So it’s like dis, aight: A full-on hour of actual “GTL!” (Gym, Tanning, Laundry) and manic fist pumping would’ve been more entertaining than last night’s second season premiere of ‘Jersey Shore.’ Aside from some choice moments we already captured for you, the first 45-minutes was essentially an Ambien-fest as we watched the cast (and Angelina) race down to “M.I.A.” (aka Miami) in hopes of snagging the best rooms in their new Florida house—rooms that ended up being so small and cramped, Ronnie’s Teenage Mutant Ninja Turtle calves wouldn’t have been able to pound through without trippin’ on themselves.
Before we jump into the hot tub and start preaching ‘Nobody’s Ugly After 2am,’ here are some situations that mostly didn’t involve The Situation:
Feeling redeemed from a fresh waxing (down deah), Angelina saunters into a house full of testosterony homeboys who are more excited over seeing each other than seeing her. Sammi, Snooks, and JWoww manage to be less welcoming by giving the wannabe ‘Kardashian of Staten Island’ the cold shoulder because they believe girlfriend’s been talking smack behind their backs. But hold up! You do not give the silent treatment to a bizatch from SI, bizatches! There’ll be hell to pay! TAXI!
Yellow Cab Holds Orange Hostages
Before Angelina starts whipping her neck and giving the hand to all the ladies, Sammi broods over her unresolved feelings for Ronnie while en route to the club. As Snookie and JWoww try to comfort her, Angelina goes off on them. Lee Press on Nails start looping around in circles like it’s nobody’s business, and JWoww is about to pop Angelina’s face!
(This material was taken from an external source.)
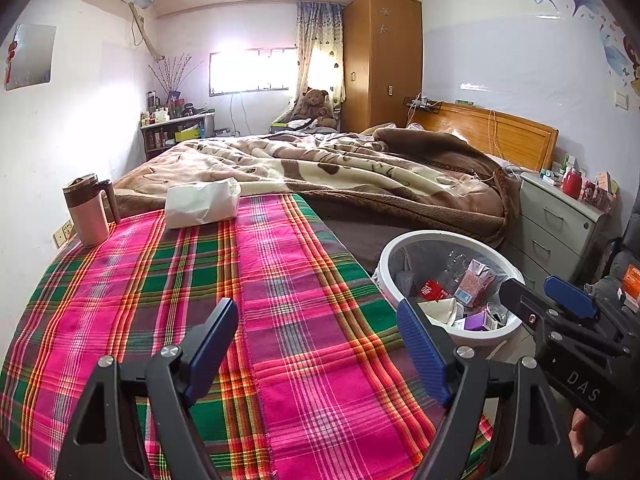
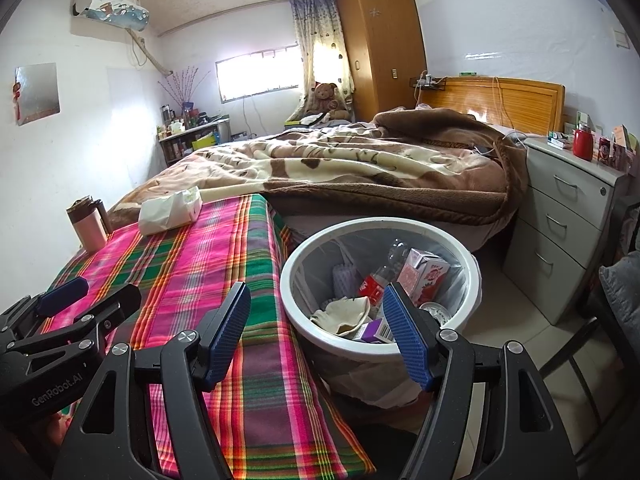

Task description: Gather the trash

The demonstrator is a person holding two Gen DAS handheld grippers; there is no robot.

Ronnie Ignites Grenades and Landmines!
After getting hammered, Ronnie starts doing the Hammer. The Beefcake unleashes his repressed anger on Sammi and ends up calling her the C-word (for you pure of heart: the word rhymes with ‘bunt’). Then he bounces with The Situation, Pauly D, and Vinny (whose eyebrows should never belong to any man) to another club, and before anyone can say the other C-word (i.e. Creepin) Mr. Meat Head’s crotch undergoes its own exorcism! While the evil spirit gyrates in Ron’s bottom half, the upper half ends up swallowing the faces of two boozed up floozies—at the same time! [Cue explosion sounds]. ‘Grenades’ and ‘landmines,’ fo sho! (For a full explanation, read The Situation’s quote below.)
“If I hook up with one of youse, who gives a sh*t.” -Angelina (to The Situation and Pauly D)
“I wannabe wilin out, hooking up with girls, dancing, and pretty much outdoing The Situation.” -Ronnie
“I feel like…I don’t know.” Sammi (on Ronnie)
“I know exactly what you mean.” -Snooki’s reply
“Ronnie is hooking up with grenades!–that is, a bigger ugly chick–and also with landmines!, which is a thinner ugly chick.” -The Situation
What did you think about the premiere? Did it make you want to embrace your Sudoku book or are you cool with a little bit of brain shrinkage?